08 Nov 2017

A multimillion-dollar package of work aimed at lessening the impacts of Heathcote River flooding has got the backing of the Christchurch City Council’s Infrastructure, Transport and Environment (ITE) Committee.

After considering a staff report, the Committee today decided to recommend the Council push ahead with work on a number of floodplain management projects that will help reduce the risk of over 200 homes near the Heathcote River flooding.

The Heathcote RiverThose projects include:

  • Completing the design and construction of four new storage basins in the Upper Heathcote area.  The storage basins will store flood waters during the peak of a storm and slowly release them after water levels downstream have dropped. Construction of all four will be under way or completed in 2018.
  • Dredging the Heathcote River to remove silt that has built up in the river over the years and deepening the channel so it can handle bigger flows of water. It is estimated about 60,000 cubic metres of material needs to be removed from the river channel.
  • Investigating the technical feasibility of building low stopbanks upstream of Hansen Park to reduce the risk of frequent underfloor flooding in the most vulnerable areas.

The Committee has also recommended the Council use the Flood Intervention Policy to help property owners whose very low lying homes frequently flood and are unlikely to gain enough benefit from the proposed flood mitigation works.

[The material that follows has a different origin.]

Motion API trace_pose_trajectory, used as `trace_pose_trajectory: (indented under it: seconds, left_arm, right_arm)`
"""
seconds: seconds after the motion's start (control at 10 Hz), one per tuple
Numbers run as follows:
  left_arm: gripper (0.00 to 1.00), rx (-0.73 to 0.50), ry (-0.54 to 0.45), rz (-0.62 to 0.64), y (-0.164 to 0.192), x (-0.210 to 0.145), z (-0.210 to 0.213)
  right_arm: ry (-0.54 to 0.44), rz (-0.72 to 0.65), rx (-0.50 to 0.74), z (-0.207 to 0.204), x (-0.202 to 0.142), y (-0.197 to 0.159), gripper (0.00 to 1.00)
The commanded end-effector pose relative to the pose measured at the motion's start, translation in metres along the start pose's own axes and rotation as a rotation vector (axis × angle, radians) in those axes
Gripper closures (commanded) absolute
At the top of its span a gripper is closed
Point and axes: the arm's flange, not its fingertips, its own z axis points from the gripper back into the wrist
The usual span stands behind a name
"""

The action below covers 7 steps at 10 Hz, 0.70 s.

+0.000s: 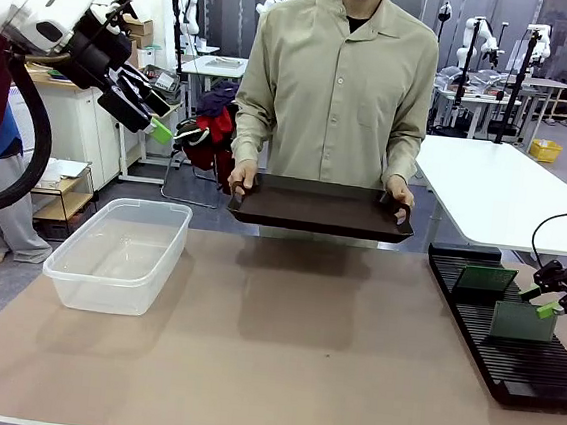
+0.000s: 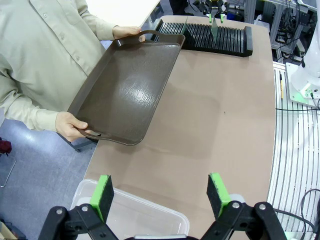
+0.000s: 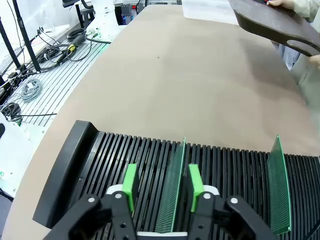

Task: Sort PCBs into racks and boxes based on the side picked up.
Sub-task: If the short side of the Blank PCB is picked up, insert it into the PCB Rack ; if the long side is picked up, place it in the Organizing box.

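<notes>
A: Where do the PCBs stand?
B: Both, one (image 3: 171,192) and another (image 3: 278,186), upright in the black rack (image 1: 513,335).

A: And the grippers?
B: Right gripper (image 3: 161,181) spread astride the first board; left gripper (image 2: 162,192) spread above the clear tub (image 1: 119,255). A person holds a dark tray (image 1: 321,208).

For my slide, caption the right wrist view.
Open right gripper straddling a thin green PCB standing in the long black slotted rack, a second board slotted nearby.
</notes>
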Motion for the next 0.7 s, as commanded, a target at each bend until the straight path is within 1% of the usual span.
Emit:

“Between 25 and 35 houses along the Heathcote River have been identified as flooding multiple times since the earthquakes – some of them as many as four times,’’ says Council Land Drainage Manager Keith Davison.

“To provide relief to those worst affected property owners, we have recommended the Council use the Flood Intervention Policy. The Committee has taken our advice on board and will be recommending that course of action to the Council,’’ Mr Davison says.

The Flood Intervention Policy was put in place in December 2015 to help property owners whose homes frequently flood since the earthquakes and are unlikely to benefit in a timely manner from planned flood mitigation works.

That help can take the form of localised drainage works or housing raising, although in some cases, as with the Heathcote, the Council might offer to purchase the property.

Preliminary estimates put the cost of implementing the Heathcote floodplain management projects at about $72 million.

The low stopbanks are not included in those costings.

Of the $72 million, about $28 million is already budgeted for in the Council’s Annual Plan. The remainder will require funding through the Council's Long Term Plan and its Land Drainage Recovery Programme.

The full Council will consider the Committee’s recommendations when it meets on 23 November.